Leveraging Semantic and Lexical Matching to Improve the Recall of Document Retrieval Systems: A Hybrid Approach
This addresses the retrieval stage bottleneck in search engines for users needing higher recall, but it is incremental as it builds on existing models.
The paper tackles the problem of improving recall in the retrieval stage of document retrieval systems by proposing a hybrid approach that combines semantic (deep neural network-based) and lexical (keyword matching-based) models. The result is an empirical demonstration of its effectiveness using a TREC collection, though no concrete numbers are provided.
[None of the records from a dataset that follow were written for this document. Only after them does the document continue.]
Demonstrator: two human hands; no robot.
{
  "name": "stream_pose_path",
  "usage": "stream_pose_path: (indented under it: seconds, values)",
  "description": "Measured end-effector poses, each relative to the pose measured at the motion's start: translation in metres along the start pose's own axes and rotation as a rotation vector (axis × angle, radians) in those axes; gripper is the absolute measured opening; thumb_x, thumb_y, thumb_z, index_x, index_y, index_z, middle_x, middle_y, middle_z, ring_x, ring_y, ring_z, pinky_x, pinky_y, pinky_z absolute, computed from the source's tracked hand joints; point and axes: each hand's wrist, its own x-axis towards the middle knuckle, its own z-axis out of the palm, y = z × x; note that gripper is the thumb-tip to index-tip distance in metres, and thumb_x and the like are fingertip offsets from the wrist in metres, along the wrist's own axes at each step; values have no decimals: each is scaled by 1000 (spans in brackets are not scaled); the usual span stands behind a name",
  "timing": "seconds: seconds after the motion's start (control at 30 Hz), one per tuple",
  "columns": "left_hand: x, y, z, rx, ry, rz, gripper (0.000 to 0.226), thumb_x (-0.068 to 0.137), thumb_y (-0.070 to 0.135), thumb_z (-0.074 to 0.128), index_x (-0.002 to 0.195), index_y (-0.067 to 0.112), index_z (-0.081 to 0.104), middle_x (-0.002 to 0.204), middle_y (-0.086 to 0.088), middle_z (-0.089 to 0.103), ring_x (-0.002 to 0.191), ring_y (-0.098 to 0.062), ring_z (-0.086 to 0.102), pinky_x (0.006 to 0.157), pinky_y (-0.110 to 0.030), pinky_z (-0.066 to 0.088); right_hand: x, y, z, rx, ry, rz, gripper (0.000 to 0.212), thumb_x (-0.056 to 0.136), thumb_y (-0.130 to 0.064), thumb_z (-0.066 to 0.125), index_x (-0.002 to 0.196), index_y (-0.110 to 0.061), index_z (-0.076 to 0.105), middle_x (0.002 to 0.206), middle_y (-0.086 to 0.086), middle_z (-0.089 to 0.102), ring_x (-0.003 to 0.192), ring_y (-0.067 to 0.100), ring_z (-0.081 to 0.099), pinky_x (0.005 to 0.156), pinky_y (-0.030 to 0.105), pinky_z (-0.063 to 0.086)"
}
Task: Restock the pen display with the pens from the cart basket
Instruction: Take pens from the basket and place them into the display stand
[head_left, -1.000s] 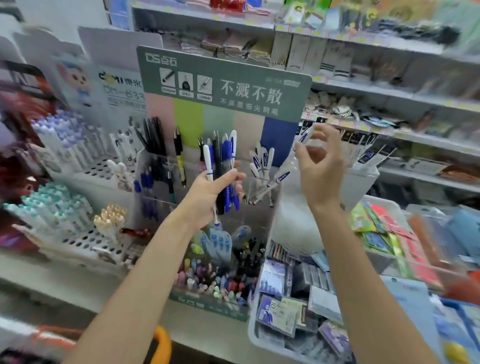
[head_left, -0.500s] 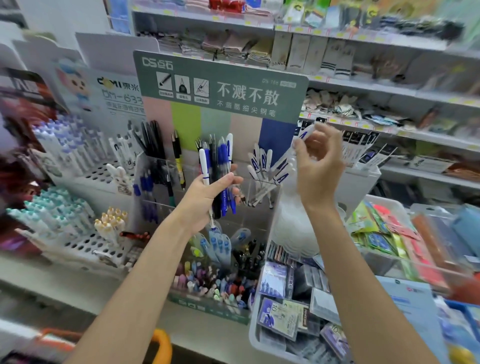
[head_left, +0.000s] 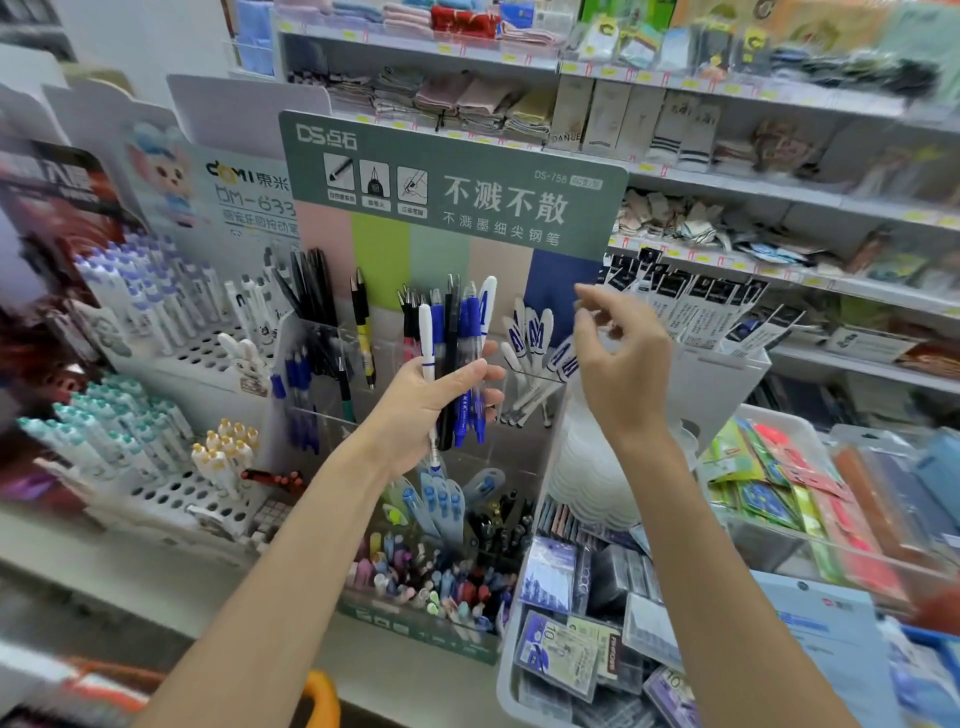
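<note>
Left hand: your left hand (head_left: 426, 410) is clamped on a bunch of pens (head_left: 457, 364), upright before the display (head_left: 452, 218)
Right hand: your right hand (head_left: 618, 358) is empty, fingers loosely apart
Clear slots: white-capped pens (head_left: 535, 338) lean just left of your right hand
Bin: packets fill the bin (head_left: 506, 680)

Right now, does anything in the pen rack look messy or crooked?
Yes. The white pens with blue print in the clear compartment right of the left hand splay out at different angles, some leaning low, while the black pens on the rack's left stand more upright. Nothing looks spilled or broken.
</note>
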Motion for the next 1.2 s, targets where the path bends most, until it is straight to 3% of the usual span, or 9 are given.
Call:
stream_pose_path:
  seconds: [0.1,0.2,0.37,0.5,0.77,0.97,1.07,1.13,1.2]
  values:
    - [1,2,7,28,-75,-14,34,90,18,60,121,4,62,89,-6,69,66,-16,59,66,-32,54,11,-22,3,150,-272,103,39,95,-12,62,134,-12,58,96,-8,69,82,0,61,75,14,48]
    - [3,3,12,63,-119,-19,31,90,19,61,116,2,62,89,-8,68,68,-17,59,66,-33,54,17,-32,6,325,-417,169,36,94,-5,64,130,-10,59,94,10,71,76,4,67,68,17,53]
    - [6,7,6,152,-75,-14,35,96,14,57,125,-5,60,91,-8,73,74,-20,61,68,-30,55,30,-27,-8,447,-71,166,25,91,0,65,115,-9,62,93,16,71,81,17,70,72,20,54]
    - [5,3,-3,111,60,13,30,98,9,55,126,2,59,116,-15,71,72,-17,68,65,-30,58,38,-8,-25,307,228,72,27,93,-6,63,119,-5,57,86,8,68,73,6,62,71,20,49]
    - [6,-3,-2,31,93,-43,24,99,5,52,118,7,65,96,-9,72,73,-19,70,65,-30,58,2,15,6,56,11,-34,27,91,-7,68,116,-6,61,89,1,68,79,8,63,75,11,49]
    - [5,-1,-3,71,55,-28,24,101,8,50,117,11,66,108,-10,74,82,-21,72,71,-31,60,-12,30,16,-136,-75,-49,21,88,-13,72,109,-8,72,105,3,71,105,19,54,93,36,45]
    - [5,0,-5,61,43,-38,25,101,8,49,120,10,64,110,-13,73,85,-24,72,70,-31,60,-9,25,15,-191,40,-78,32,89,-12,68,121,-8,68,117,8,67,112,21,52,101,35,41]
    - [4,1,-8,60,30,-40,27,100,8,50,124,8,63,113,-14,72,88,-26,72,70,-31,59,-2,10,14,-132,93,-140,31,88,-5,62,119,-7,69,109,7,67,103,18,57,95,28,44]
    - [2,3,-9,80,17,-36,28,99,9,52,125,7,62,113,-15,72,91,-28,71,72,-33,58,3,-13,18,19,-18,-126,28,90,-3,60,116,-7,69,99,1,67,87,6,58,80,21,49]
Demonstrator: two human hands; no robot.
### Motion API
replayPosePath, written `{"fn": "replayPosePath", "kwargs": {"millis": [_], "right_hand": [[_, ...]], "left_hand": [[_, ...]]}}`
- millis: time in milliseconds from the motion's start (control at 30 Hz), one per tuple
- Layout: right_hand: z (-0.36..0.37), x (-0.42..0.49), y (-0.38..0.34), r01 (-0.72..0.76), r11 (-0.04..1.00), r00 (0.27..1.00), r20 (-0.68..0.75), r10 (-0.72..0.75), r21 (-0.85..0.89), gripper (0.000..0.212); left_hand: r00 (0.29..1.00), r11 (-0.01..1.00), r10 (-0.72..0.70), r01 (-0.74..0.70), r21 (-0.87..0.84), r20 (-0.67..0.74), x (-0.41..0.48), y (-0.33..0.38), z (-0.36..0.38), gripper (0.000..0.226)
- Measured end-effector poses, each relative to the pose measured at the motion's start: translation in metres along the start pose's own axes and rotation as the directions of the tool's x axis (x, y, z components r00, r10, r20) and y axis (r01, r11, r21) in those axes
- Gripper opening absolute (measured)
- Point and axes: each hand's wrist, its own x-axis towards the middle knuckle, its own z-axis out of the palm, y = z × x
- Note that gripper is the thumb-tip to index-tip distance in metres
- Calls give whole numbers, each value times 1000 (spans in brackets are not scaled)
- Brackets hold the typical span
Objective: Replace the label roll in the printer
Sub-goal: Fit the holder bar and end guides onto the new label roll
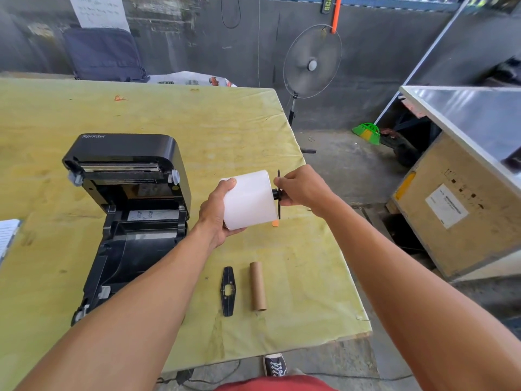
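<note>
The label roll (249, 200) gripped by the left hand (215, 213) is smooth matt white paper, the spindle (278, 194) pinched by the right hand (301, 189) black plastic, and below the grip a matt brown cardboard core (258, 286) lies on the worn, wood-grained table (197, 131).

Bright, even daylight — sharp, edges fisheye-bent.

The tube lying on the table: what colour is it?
The tube is brown; head view shows it.

Warehouse workshop: concrete floor (346, 170), wooden crate (451, 210).
</note>
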Motion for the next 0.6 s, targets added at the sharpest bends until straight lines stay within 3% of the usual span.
{"fn": "replayPosePath", "kwargs": {"millis": [100,233,467,600], "right_hand": [[-2,2,2,-6,999,999,48,4,48,13],[-5,1,8,4,996,998,61,-9,87,28],[-11,-1,20,39,979,993,100,-60,201,18],[-11,-4,26,79,984,985,137,-101,158,15]], "left_hand": [[1000,1000,7,-7,3,18,0,2,-1,56],[1000,1000,5,-6,14,26,0,1,-3,55],[999,1000,3,-4,28,33,-1,-1,-3,61],[999,999,-2,1,32,34,-3,-2,0,63]]}}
Search engines often follow a two-phase paradigm where in the first stage (the retrieval stage) an initial set of documents is retrieved and in the second stage (the re-ranking stage) the documents are re-ranked to obtain the final result list. While deep neural networks were shown to improve the performance of the re-ranking stage in previous works, there is little literature about using deep neural networks to improve the retrieval stage. In this paper, we study the merits of combining deep neural network models and lexical models for the retrieval stage. A hybrid approach, which leverages both semantic (deep neural network-based) and lexical (keyword matching-based) retrieval models, is proposed. We perform an empirical study, using a publicly available TREC collection, which demonstrates the effectiveness of our approach and sheds light on the different characteristics of the semantic approach, the lexical approach, and their combination.